Source records:
* * * *

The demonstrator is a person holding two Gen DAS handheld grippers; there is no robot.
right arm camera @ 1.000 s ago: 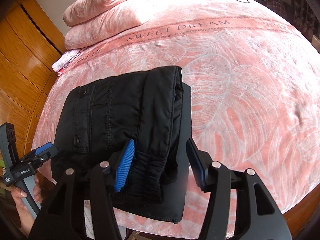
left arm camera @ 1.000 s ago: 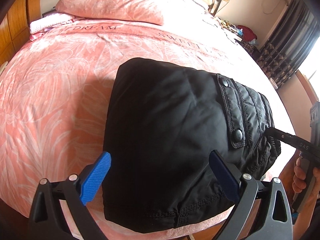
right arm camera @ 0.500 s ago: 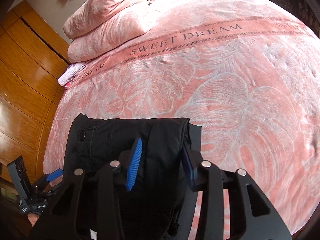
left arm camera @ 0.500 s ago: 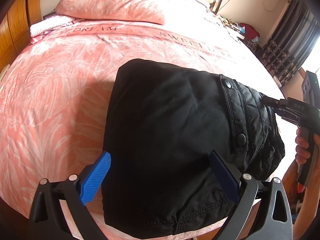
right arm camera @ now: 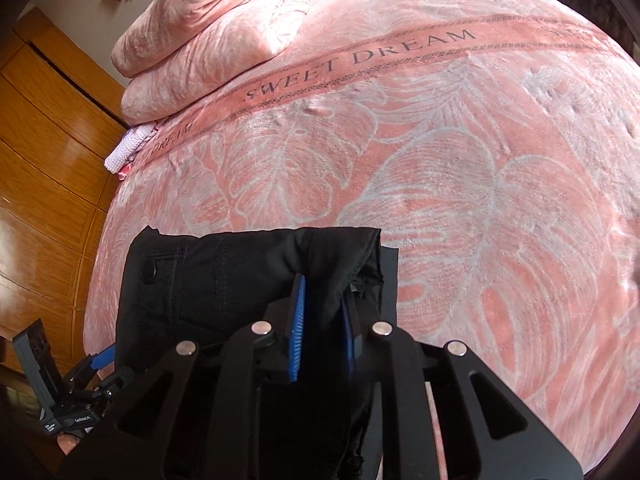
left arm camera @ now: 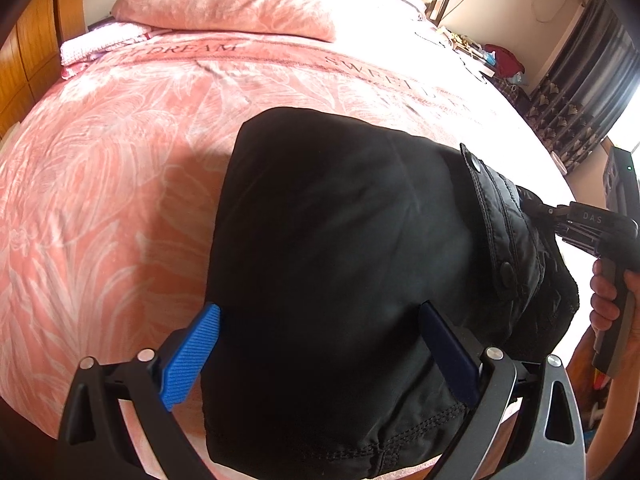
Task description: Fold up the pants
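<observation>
"SWEET DREAM" on bedspread (right arm camera: 460, 128); "DAS" on right gripper (left arm camera: 538, 210).

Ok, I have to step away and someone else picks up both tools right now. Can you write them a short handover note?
Left tool: open, its fingers either side of the near edge of the pants, gripping nothing.
Right tool: shut on a thick fold at the pants' edge.
Pants: black, already folded into a compact bundle at the near edge of the pink bed.
Done: the main folds.
Left: probably one last fold or a tidy-up with the pinched edge, then release and smooth flat.
</observation>
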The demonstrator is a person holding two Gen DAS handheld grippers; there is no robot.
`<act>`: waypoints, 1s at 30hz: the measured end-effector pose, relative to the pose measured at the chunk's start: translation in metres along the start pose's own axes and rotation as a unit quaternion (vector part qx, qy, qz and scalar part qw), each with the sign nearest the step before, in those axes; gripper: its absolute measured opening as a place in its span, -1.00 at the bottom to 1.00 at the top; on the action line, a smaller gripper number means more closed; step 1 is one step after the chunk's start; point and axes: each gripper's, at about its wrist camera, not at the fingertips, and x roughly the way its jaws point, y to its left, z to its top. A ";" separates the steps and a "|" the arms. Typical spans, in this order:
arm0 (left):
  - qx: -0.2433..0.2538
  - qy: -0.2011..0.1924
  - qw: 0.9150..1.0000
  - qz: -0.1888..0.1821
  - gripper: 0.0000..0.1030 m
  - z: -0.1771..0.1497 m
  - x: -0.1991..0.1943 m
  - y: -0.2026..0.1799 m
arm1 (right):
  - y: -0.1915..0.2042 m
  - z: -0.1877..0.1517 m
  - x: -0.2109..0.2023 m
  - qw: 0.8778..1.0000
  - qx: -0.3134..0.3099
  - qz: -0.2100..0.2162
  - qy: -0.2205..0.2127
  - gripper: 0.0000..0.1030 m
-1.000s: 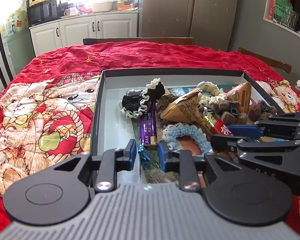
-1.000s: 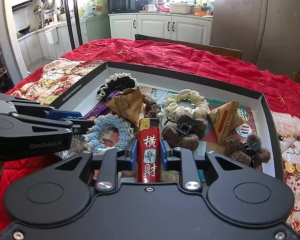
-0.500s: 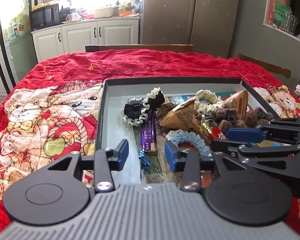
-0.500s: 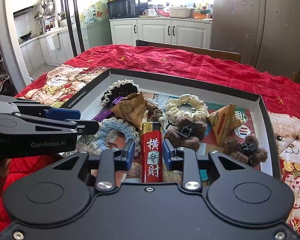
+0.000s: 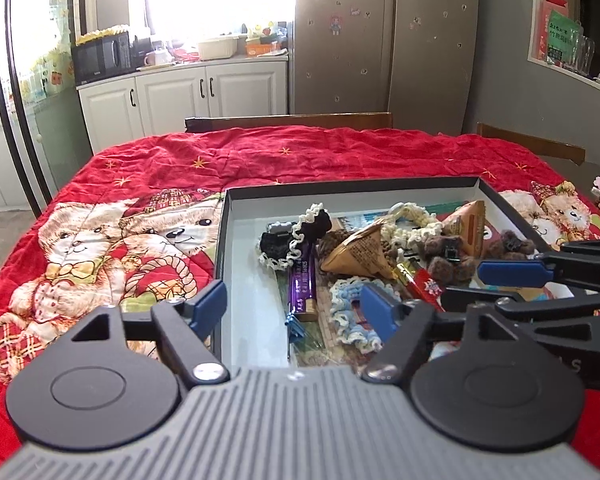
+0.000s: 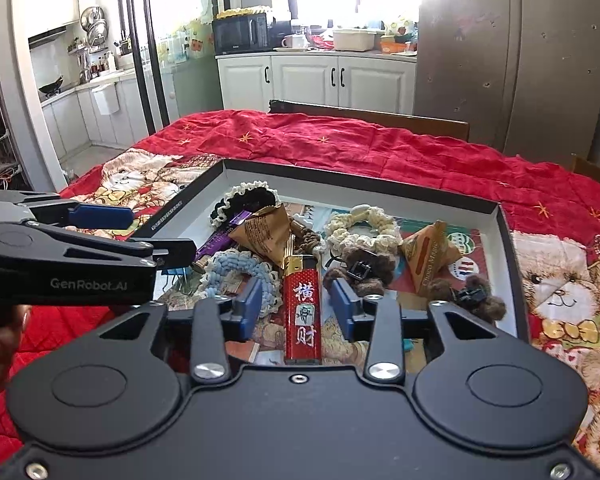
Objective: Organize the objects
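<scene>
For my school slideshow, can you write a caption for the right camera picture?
Right tool opening over a red lighter lying in a box of scrunchies and snacks.

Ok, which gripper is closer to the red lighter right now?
Right. The right gripper straddles the red lighter, jaws opening, pads clear of it. The left gripper sits off to its left, jaws opening over the purple bar.

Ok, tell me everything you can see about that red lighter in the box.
The red lighter is a slim plastic-looking stick with a gold metal top and white Chinese characters printed down its body. It lies flat in the black-rimmed box, gold end pointing away from the camera, resting on printed paper beside the blue crocheted scrunchie. The right hand-held gripper straddles it, jaws opening, pads clear of its sides.
</scene>
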 end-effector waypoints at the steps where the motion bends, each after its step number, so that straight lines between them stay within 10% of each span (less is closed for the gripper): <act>1: 0.001 -0.002 1.000 0.001 0.69 -0.001 -0.004 -0.001 | 0.000 -0.001 -0.003 1.000 0.000 -0.002 0.000 -0.23; 17: 0.004 -0.027 1.000 -0.004 1.00 -0.020 -0.066 -0.017 | 0.004 -0.030 -0.086 1.000 -0.001 -0.023 -0.013 0.02; 30: -0.020 -0.031 0.999 -0.009 1.00 -0.044 -0.104 -0.027 | 0.016 -0.060 -0.150 0.998 -0.002 -0.056 -0.038 0.64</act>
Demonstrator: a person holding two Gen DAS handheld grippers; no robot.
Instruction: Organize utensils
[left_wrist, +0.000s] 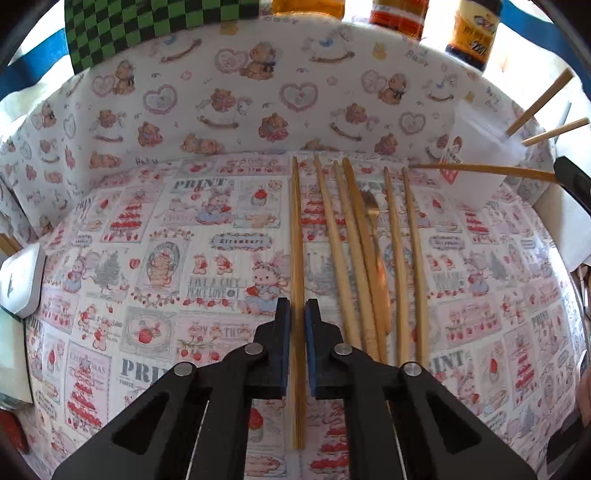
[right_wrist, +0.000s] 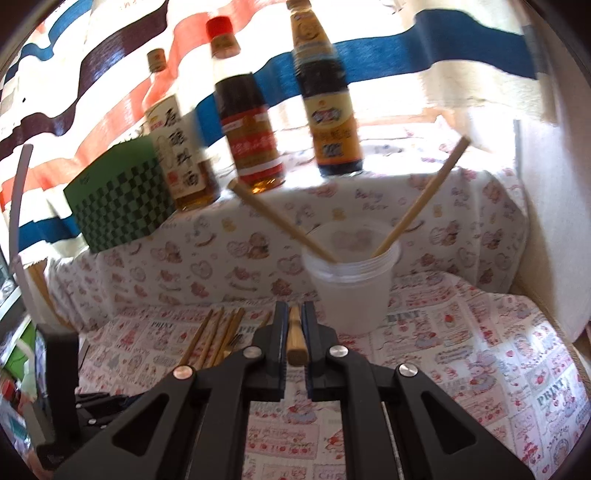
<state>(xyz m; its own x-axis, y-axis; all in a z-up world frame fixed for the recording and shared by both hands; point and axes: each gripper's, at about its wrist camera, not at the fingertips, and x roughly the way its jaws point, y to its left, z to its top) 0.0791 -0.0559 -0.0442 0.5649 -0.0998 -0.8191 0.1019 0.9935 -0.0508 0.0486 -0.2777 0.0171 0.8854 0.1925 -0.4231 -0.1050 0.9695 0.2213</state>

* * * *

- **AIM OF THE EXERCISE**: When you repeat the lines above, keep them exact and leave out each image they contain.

- **EXERCISE ANSWER**:
The demonstrator is a person holding two Gen DAS handheld grippers; there is no robot.
right arm camera @ 1.000 s ago: 
left arm camera @ 1.000 s ago: 
right arm camera @ 0.500 s ago: 
left arm camera @ 0.500 s ago: 
right arm camera @ now: 
left arm camera @ now: 
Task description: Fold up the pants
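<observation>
"SWEET DREAM" on bedspread (right arm camera: 460, 128); "DAS" on right gripper (left arm camera: 538, 210).

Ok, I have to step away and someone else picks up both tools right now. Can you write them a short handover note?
Left tool: open, its fingers either side of the near edge of the pants, gripping nothing.
Right tool: shut on a thick fold at the pants' edge.
Pants: black, already folded into a compact bundle at the near edge of the pink bed.
Done: the main folds.
Left: probably one last fold or a tidy-up with the pinched edge, then release and smooth flat.
</observation>
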The demonstrator is a person holding two Gen DAS handheld grippers; there is no robot.
`<act>`: waypoints, 1s at 30hz: the measured end-effector pose, relative to the pose measured at the chunk's start: translation in metres along the start pose's own axes and rotation as a unit quaternion (vector part qx, qy, qz and scalar part qw), each with the sign nearest the step before, in those axes; gripper: its absolute measured opening as a place in its span, -1.00 at the bottom to 1.00 at the top; on the action line, a smaller gripper number means more closed; step 1 is one step after the chunk's start; point and axes: each gripper's, at about its wrist camera, not at the fingertips, and x roughly the way its jaws point, y to its left, z to its top. A ";" separates the steps and a "|" the arms. Typical spans, in this order:
arm0 (left):
  - qx: -0.2433..0.2538
  - qy: -0.2011..0.1924
  - qw: 0.9150..1.0000
  - qz: -0.1888..0.1821
  - gripper: 0.0000..0.1030 m
  - z: -0.1771..0.1497 m
  - x: -0.1991..0.1943 m
  - y: -0.2026..0.1799 m
arm1 (right):
  - y: -0.1915..0.2042 m
  - z: -0.1877..0.1517 m
  - x: -0.2109..0.2023 m
  - qw: 0.8778..1.0000
  - qx: -0.3134..0.3099
  - qz: -0.2100..0.2162
  - qy: -0.2205..0.2127
  - gripper: 0.0000..0.1030 m
-1.000s: 
-1.000s: 
-0.500s: 
-0.500s: 
+0.000s: 
+0.000s: 
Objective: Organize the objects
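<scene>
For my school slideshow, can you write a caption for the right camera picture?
Right tool opening over a red lighter lying in a box of scrunchies and snacks.

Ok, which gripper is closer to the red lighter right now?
Right. The right gripper straddles the red lighter, jaws opening, pads clear of it. The left gripper sits off to its left, jaws opening over the purple bar.

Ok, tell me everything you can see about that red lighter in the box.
The red lighter is a slim plastic-looking stick with a gold metal top and white Chinese characters printed down its body. It lies flat in the black-rimmed box, gold end pointing away from the camera, resting on printed paper beside the blue crocheted scrunchie. The right hand-held gripper straddles it, jaws opening, pads clear of its sides.
</scene>
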 end-effector waypoints at the steps where the motion bends, each after its step number, so that straight lines between them stay within 10% of each span (less is closed for the gripper): <act>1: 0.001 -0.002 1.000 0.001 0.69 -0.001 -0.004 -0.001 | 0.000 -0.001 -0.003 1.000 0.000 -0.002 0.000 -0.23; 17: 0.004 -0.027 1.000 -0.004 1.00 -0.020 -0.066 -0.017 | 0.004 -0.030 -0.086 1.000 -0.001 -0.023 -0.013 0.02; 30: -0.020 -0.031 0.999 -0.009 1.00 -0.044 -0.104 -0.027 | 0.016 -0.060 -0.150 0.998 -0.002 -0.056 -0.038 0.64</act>
Demonstrator: a person holding two Gen DAS handheld grippers; no robot.
Instruction: Organize utensils
[left_wrist, +0.000s] 
[right_wrist, +0.000s] 
<state>(xyz m; its own x-axis, y-axis; all in a z-up world frame fixed for the recording and shared by both hands; point and axes: each gripper's, at about its wrist camera, not at the fingertips, and x roughly the way its jaws point, y to its left, z to its top) 0.0791 -0.0559 -0.0442 0.5649 -0.0998 -0.8191 0.1019 0.9935 -0.0508 0.0486 -0.2777 0.0171 0.8854 0.1925 -0.4231 -0.1050 0.9695 0.2213</state>

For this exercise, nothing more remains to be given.